3. Procurement Records (CSV)
File: procurement-records.csv
Source: Finance team spreadsheets (exported monthly)
Format: CSV
Date range: 24 months (approximately July 2024 through June 2026)
Last updated: This month
Approximate rows: 500
| Column | Type | Description |
|---|---|---|
| month | string (YYYY-MM) | Month of the purchase |
| supplier | string | Supplier company name |
| material_type | string | pla_resin, paper_stock, recycled_content, adhesive, ink, packaging_film |
| quantity_kg | integer | Kilograms purchased |
| unit_cost_eur | float | Cost per kilogram in EUR |
| total_cost_eur | float | Total purchase cost (quantity_kg x unit_cost_eur) |
| lead_time_days | integer | Days from order to delivery |
| quality_grade | string | A (excellent), B (acceptable), C (below standard) |
Notes: PLA resin (used for food containers) comes from a single supplier. Lead times for PLA are significantly longer than other materials. Quality grade C deliveries have occasionally been linked to production quality issues downstream.
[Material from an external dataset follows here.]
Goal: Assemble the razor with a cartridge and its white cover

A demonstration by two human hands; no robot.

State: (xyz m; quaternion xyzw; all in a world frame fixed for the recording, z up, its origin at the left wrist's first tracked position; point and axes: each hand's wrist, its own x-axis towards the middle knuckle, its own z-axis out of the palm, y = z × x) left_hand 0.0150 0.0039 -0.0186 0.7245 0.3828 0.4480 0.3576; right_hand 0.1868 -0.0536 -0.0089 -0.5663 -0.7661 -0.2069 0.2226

4. Quality Results (CSV, derived from PDF lab reports)
File: quality-results.csv
Source: Quality lab reports (originally PDF, transcribed to CSV by the quality manager)
Format: CSV
Date range: 18 months (approximately January 2025 through June 2026)
Last updated: This week
Approximate rows: 3,000
| Column | Type | Description |
|---|---|---|
| batch_id | string | Unique batch identifier (sequential) |
| production_date | date | Date the batch was produced |
| production_line_id | string | LINE-A, LINE-B, LINE-C |
| product_type | string | food_container, mailer_bag, industrial_wrap |
| test_type | string | tensile_strength, moisture_barrier, compostability, weight_tolerance, seal_integrity |
| result_value | float | Numeric test result (units vary by test type) |
| pass_fail | string | pass, fail |
| pla_moisture_pct | float | PLA moisture content percentage (1.5-6.0, primarily relevant for food containers) |
| notes | string | Usually empty. Occasional "reprocessed" or "batch disposed" entries |
Notes: Each batch is tested for multiple quality criteria. The pla_moisture_pct field is measured for all batches but is most critical for food containers (LINE-A), where high moisture content affects seal integrity. Batches marked "reprocessed" or "batch disposed" in the notes field represent waste costs that are tracked separately from the production system.
Data Freshness
| Source | Last updated | Freshness status |
|---|---|---|
| Production logs | This week | Current |
| Sales data | 3 weeks ago | Stale -- recent production has no matching sales |
| Procurement records | This month | Current |
| Quality results | This week | Current |
The sales data lag means any analysis connecting recent production to sales revenue will have a gap. This should be noted in findings that depend on the production-to-sales relationship.